Page MenuHomePhabricator

(Need By: 2020-09-15) upgrade/replace memory in stat100[58]
Closed, ResolvedPublic

Description

This task tracks the memory upgrade of stat100[58], replacing all 16GB dimms to give each host a total of 512GB 32GB dimm memory.

Need by date: robh just picked 2020-10-31, as the original request simply states (sometime in Q1/Q2).

Need by date: @elukey set 2020-09-15 as new deadline, if it can work.

Per host setup checklist

Each host should have its own setup checklist copied and pasted into the list below.

stat1005:

  • - receive in memory on procurement task T256017 & in coupa
  • - schedule downtime with @elukey or another member of the Analytics team. (most hardware issues are handled by @elukey or @Ottomata.)
  • - power down system, swap all 16GB dimms out and install enough 32GB dimms to total 512GB.
  • - power up system, ensure system sees all new dimms (recommend lshw -class memory)
  • - return system to service (Analytics team)

stat1008:

  • - receive in memory on procurement task T256017 & in coupa
  • - schedule downtime with @elukey or another member of the Analytics team. (most hardware issues are handled by @elukey or @Ottomata.)
  • - power down system, append in the 12 dimms to existing 32GB dimms
  • - power up system, ensure system sees all new dimms (recommend lshw -class memory)
  • - return system to service (Analytics team)
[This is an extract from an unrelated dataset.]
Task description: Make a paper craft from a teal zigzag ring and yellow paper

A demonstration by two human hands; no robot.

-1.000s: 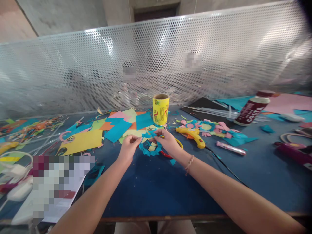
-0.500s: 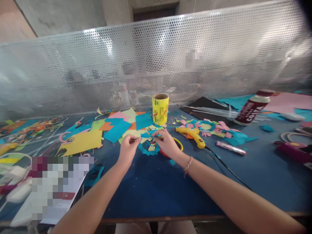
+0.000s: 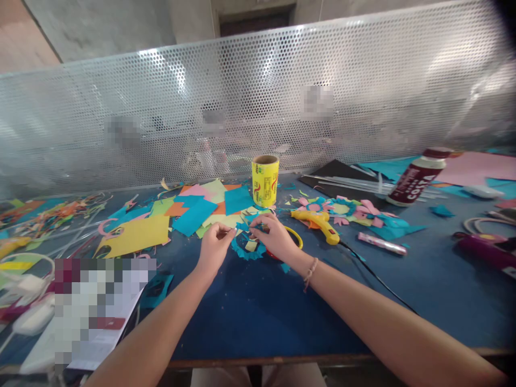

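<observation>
A ring of blue paper with a jagged, fringed edge [image 3: 246, 253] is just below my fingertips. My left hand [image 3: 217, 244] is closed in a pinch at the upper left of this ring. Opposite it, my right hand [image 3: 274, 236] pinches too, with thumb and index finger together. Blue paper shows between the two sets of fingertips; whether it belongs to the ring I cannot tell. Partly behind my right hand is a red and yellow round thing [image 3: 297, 237]. A yellow glue gun [image 3: 322, 224] lies to the right, its black cord running toward me.
A yellow cardboard tube [image 3: 265, 183] stands behind my hands. Coloured paper sheets [image 3: 195, 215] and scraps spread leftward. Paper flowers [image 3: 342, 208], a pink tube [image 3: 382, 244] and a tilted Costa bottle [image 3: 419, 178] are at right. A perforated metal screen [image 3: 258, 102] closes off the back.
My left fingertips have shifted slightly right, closer to my right hand. The blue ring shows a little lower beneath the fingers, and my right hand has barely moved.
</observation>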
Once the system(s) above have had all checkbox steps completed, this task can be resolved.

Event Timeline

RobH added a parent task: Unknown Object (Task).Aug 14 2020, 4:40 PM
RobH moved this task from Backlog to Hardware Failure / Troubleshoot on the ops-eqiad board.
RobH moved this task from Backlog to Acknowledged on the SRE board.
RobH unsubscribed.
elukey renamed this task from (Need By: 2020-10-31) upgrade/replace memory in stat100[58] to (Need By: 2020-09-15) upgrade/replace memory in stat100[58].Aug 14 2020, 7:27 PM
elukey updated the task description. (Show Details)
elukey added a subscriber: RobH.
elukey removed a subscriber: RobH.
Jclark-ctr added a subscriber: RobH.
Jclark-ctr subscribed.

received memory placed in storage room

@Jclark-ctr I'd need to schedule the maintenance in advance to let people know that we are rebooting (a lot of users use these hosts), when you folks are ready let's decide a date/time and I'll communicate it :)

@elukey Can you do this Monday 5 October 1400UTC?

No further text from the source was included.